Skeptics fear heavy hand from Calif.
Some potential members have reservations about increased regional ties. They cite the 2000-01 energy crisis that leaked from California into the Pacific Northwest and also, relatedly, the gravitational field that California exerts by virtue of its size. They worry California will exert too much control over the eventual governance structure to the detriment of their ratepayers.
“There is not a big political push by Arizona ratepayers to do anything that would tie them to California,” said Bitter Smith, who is one of five state utility commissioners who are elected, rather than appointed. “That’s not a good campaign speech for me.”
Another wary state is Washington, which has a large number of public utility districts that buy their power from the federal Bonneville Power Administration and don’t want anything to disturb that arrangement.
“We have a tradition in the Northwest of working things out regionally,” said Washington Utilities and Transportation Commissioner Phil Jones.
There are skeptics on the California side, as well.
“Whatever it is you want, this will accomplish that goal,” said Matt Freedman, a senior attorney with the Utility Reform Network, which advocates at the California Public Utilities Commission on behalf of ratepayer interests. “That’s kind of the pitch. If it sounds too good to be true, it just may be.”
Freedman is concerned that California customers might have to shoulder the cost of transmission upgrades in PacifiCorp’s territory. He also worries about the potential for federal or regional pre-emption of state policies if CAISO becomes a regional transmission organization.
“We’re concerned in the event there’s a capacity market that conflicts with California’s resource planning objectives, California would be left in the position of having to litigate in federal court or FERC about the legitimacy of its own policies,” Freedman said. The Supreme Court last week agreed to hear arguments in a similar situation, a set of cases where power generators in the PJM Interconnection are attempting to block Maryland’s attempts to incentivize more local generation (Greenwire, Oct. 19).
He also questions the assumption that a full-fledged regional transmission operator will enable significantly more efficient trades than smaller-scale changes like individual balancing authorities improving their coordination. Big changes, as well, like U.S. EPA’s Clean Power Plan, will also nudge states away from coal-fired power on their own, he said.
“We’re likely to see a bunch of coal plant retirements if the Clean Power Plan goes forward,” he said. “We’ll see that either way. What does the regional operator bring … that changes the calculus? The question hasn’t been answered.”

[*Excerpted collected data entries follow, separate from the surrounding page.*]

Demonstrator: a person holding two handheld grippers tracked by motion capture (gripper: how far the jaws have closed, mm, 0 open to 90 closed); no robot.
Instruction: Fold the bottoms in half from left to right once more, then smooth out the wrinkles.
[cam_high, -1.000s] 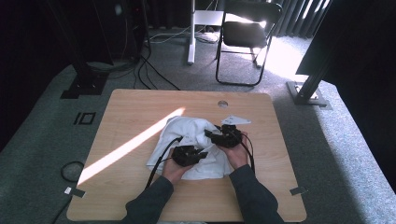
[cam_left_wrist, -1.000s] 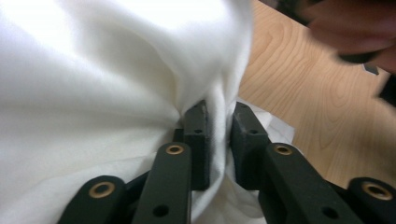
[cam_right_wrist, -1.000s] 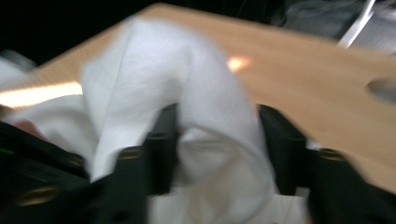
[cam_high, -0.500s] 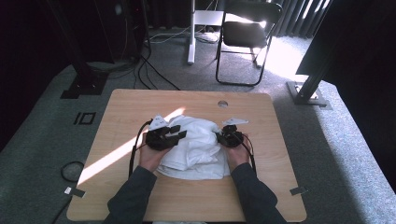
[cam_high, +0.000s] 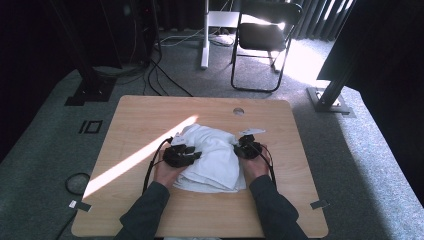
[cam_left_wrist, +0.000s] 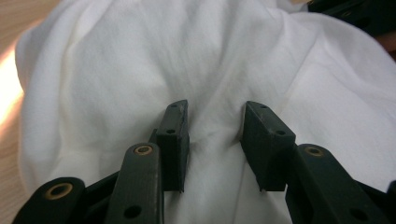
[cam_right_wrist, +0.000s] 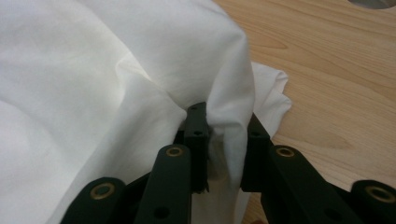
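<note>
A white cloth (cam_high: 212, 157) lies in a loose, folded heap on the wooden counter (cam_high: 150, 115), in the middle part and closer to the near edge than to the far edge. A stripe of sunlight crosses the counter from the near left corner toward the heap.

The left hand-held gripper (cam_high: 186, 151) rests on the left side of the cloth, with the person's left hand (cam_high: 167, 170) behind it. In the left gripper view the left hand-held gripper (cam_left_wrist: 215, 135) has its two black jaws apart; they press down onto the cloth (cam_left_wrist: 140, 60) and a soft ridge of fabric rises between them, but the pads do not squeeze it, so this one is released. Its jaws opened within the last second and have since kept about the same gap.

The right hand-held gripper (cam_high: 245, 145) is at the right side of the heap, near its far right corner, with the right hand (cam_high: 256, 165) holding it. In the right gripper view the right hand-held gripper (cam_right_wrist: 226, 140) has a fold of the cloth (cam_right_wrist: 93, 70) caught between its jaws; the fabric is bunched tightly there, so it is grasping the cloth. Its jaws have just been opening a little, with the fold between them.

A round hole (cam_high: 238, 111) is in the counter near the far edge.
</note>
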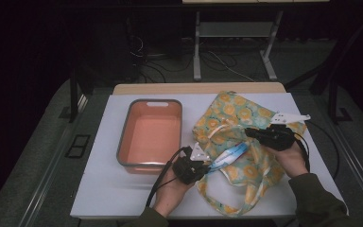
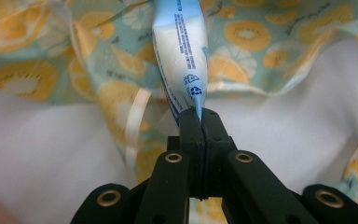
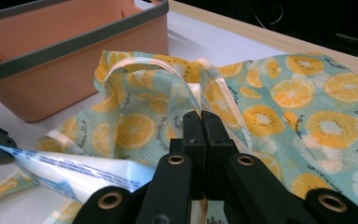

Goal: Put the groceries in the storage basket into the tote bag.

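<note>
Pulling a blue-and-white packet (image 1: 230, 156) out of the fruit-print bag (image 1: 238, 124) looks like the step in hand. The left gripper (image 1: 203, 166) has its jaws pinched tight on the packet's sealed end, just in front of the bag's mouth, while the right gripper (image 1: 250, 133) is clamped on the bag's rim to hold that mouth up. The packet lies half out of the bag, stretched between the left gripper and the opening.

The next move probably calls for the left hand to draw the packet clear of the bag and carry it toward the orange bin (image 1: 152, 134), which stands just left of the bag on the white table (image 1: 108, 189). The right grip should stay firm so the cloth does not drag along.

The left gripper view shows the printing on the packet (image 2: 181, 51) and the exact pinch point. The right gripper view shows the bag's handle loop (image 3: 140, 63) raised beside the bin (image 3: 74, 60).
</note>
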A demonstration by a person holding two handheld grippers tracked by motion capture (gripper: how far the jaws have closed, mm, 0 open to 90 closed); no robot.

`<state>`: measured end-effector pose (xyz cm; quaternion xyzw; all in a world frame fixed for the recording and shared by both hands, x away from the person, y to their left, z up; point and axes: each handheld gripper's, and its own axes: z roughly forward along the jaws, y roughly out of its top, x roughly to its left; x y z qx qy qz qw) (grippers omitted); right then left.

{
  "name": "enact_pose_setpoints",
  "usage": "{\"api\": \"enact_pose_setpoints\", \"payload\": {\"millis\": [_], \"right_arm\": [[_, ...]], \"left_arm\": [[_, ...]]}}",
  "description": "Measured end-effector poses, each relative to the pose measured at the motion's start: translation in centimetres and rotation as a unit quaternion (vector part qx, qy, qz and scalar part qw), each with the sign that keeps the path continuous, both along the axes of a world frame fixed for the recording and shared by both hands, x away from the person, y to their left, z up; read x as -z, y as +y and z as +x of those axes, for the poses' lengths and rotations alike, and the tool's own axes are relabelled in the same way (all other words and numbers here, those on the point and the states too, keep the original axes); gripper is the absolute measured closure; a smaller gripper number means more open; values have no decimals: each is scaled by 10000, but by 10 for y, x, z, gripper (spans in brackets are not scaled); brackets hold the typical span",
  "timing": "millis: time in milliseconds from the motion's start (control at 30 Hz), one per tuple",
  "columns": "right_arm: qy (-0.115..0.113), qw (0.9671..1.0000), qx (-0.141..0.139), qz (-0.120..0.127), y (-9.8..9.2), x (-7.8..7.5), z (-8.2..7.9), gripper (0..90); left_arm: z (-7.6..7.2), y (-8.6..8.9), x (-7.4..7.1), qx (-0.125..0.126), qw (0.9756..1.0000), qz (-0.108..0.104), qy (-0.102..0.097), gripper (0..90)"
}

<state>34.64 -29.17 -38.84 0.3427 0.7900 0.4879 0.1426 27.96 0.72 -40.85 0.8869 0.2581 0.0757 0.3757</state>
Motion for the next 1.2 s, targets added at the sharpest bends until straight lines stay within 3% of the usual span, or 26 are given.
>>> {"api": "enact_pose_setpoints", "payload": {"millis": [333,733,1000,1100,1200], "right_arm": [[-20,10000,-12,61,-1,-1,0,896],[-35,10000,-19,83,-2,-2,0,896],[-46,9999,-22,107,-4,-4,-1,896],[-61,9999,-25,120,-4,-5,-2,896],[-57,9999,-18,141,-6,-5,-3,896]], "left_arm": [[21,-30,0,-33,10000,-87,-25,892],[57,-65,-1,-182,9997,-146,-3,892],[76,-84,5,-258,9995,-202,7,891],[81,-93,10,-267,9995,-134,32,890],[87,-103,13,-335,9992,-214,85,888]]}}
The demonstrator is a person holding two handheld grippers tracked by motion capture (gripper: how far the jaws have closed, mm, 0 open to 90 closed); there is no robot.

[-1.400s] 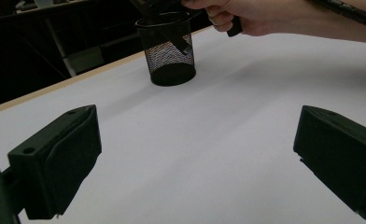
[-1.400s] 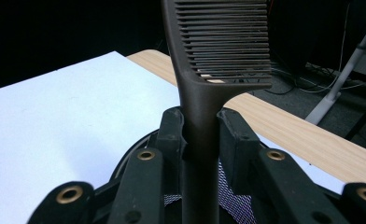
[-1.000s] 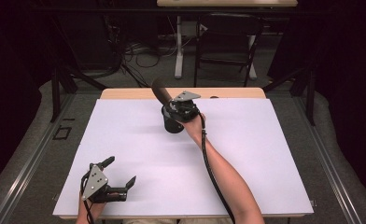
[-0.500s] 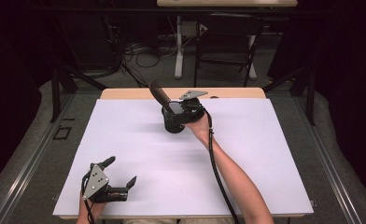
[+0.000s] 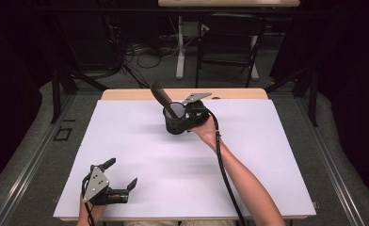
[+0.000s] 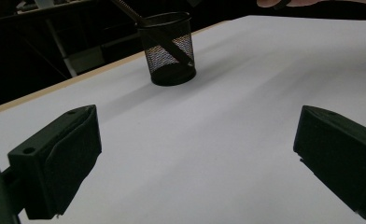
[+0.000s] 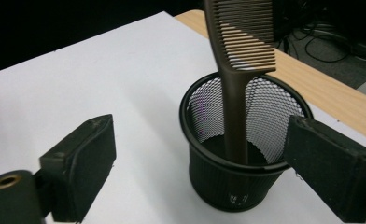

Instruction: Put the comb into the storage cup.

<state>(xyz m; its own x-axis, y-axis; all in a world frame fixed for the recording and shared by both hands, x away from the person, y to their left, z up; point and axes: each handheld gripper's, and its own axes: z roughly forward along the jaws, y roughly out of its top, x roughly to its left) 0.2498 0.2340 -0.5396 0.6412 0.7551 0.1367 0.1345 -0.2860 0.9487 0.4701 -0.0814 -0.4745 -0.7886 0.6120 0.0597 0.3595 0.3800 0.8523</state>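
Right gripper view — comb [image 7: 239,56], mesh cup [image 7: 237,154], unlabelled

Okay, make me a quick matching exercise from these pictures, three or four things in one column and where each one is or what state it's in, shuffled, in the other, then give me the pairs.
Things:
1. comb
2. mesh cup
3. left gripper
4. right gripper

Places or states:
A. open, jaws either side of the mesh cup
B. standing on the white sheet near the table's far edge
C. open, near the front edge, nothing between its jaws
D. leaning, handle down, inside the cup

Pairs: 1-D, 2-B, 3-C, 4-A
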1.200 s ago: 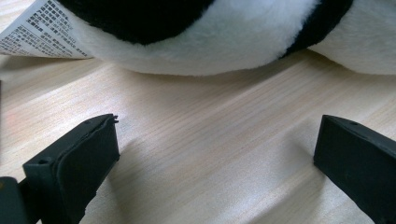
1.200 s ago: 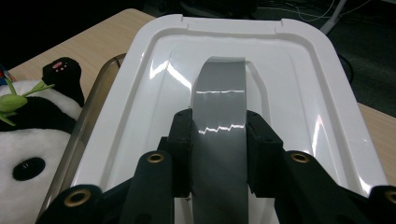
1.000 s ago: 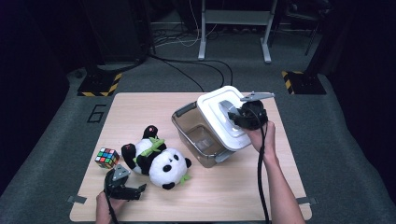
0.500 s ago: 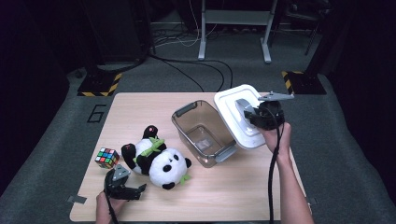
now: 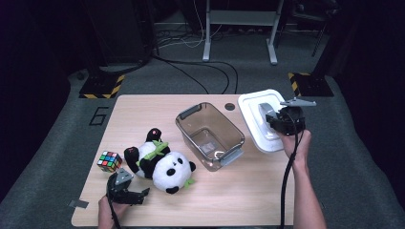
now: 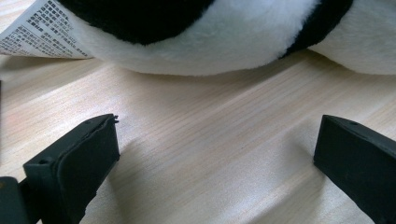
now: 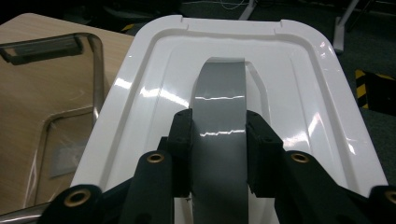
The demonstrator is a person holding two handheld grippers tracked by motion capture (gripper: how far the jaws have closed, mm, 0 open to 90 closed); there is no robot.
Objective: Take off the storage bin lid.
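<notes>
The right gripper [image 5: 281, 118] has its jaws clamped on the grey handle [image 7: 218, 116] of the white lid [image 5: 255, 102], one pad on either side of it. The lid sits at the far right corner of the counter [image 5: 229, 200], its right side reaching past the counter's right edge; whether it rests flat on the wood or is carried just above it I cannot tell. Just beside the lid, toward the middle of the counter, stands the clear plastic bin [image 5: 210, 135], uncovered, with grey latches at both ends.

Near the front left corner the left gripper [image 5: 128, 191] lies low on the wood, its jaws spread wide with bare counter between them. Right ahead of those jaws lies the plush panda [image 5: 162, 162] on its back, a printed tag [image 6: 39, 30] showing at its side. A colour cube [image 5: 109, 161] sits near the left edge, just beside the panda.
</notes>
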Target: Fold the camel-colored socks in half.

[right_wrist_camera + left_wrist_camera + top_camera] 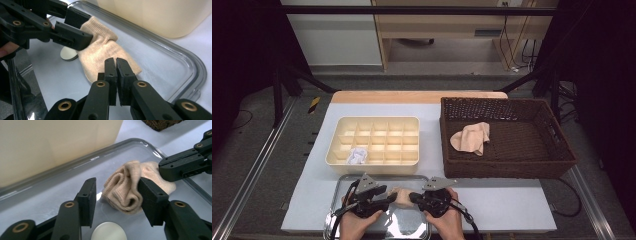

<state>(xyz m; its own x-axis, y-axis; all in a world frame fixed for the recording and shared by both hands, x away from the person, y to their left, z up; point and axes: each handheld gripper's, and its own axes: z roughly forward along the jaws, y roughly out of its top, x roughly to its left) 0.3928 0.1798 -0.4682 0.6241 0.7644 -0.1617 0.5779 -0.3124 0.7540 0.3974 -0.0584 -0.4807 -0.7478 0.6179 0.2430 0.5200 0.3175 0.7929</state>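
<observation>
On the grey table (492,200), right gripper (116,62) pinches a beige sock (105,53); left gripper (117,192) gapes.

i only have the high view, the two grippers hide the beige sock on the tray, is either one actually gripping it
Observer: The right gripper is shut on an edge of the sock; the cloth is pinched between its jaws.
Operator: and the left one
Observer: The left gripper is open. The bunched end of the sock sits between its jaws, one jaw touches it and the other stands clear.
Operator: anything else on the tray near them
Observer: Yes, a small pale round disc lies flat on the tray, just beside the sock near the left gripper.
</observation>
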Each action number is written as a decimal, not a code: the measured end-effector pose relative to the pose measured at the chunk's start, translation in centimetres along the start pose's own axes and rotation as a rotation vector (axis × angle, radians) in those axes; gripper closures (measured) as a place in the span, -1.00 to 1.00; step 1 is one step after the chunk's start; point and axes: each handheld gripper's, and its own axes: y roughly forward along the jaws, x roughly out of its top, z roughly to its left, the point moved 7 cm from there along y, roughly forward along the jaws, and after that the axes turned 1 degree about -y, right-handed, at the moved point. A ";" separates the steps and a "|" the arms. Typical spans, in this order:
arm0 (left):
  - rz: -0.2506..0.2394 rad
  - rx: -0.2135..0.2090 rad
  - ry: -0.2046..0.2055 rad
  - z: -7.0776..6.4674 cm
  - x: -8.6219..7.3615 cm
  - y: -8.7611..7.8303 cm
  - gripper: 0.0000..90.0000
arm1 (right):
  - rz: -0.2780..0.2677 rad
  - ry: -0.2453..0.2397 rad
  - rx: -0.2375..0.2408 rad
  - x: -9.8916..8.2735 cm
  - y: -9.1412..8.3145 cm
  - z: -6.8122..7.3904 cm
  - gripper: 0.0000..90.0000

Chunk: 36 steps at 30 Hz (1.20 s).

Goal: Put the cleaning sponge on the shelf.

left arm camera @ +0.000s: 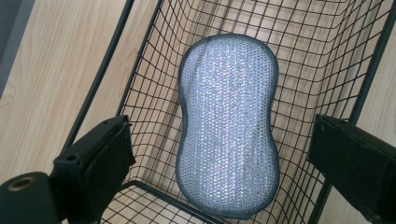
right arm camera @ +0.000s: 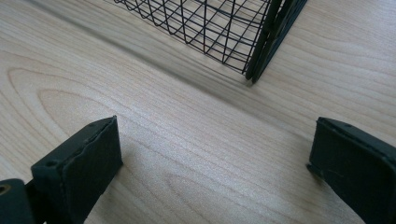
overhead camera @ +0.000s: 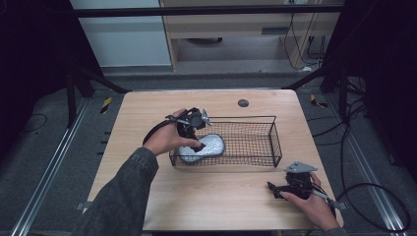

Wagner said hesitance would cost ratepayers money. “Are you going to stand back and be skeptical and let the wave ride by, or are you going to stand up and do what’s best for your consumers, whatever climate change goals you have or don’t have?” Wagner asked. “We are here now on the cusp of something.”
Western policymakers will again discuss the benefits of regional cooperation this week. The Western InterState Energy Board and other regional electricity organizations will hold a conference in San Diego on the EIM, the regional ISO and the Clean Power Plan from Wednesday through Friday.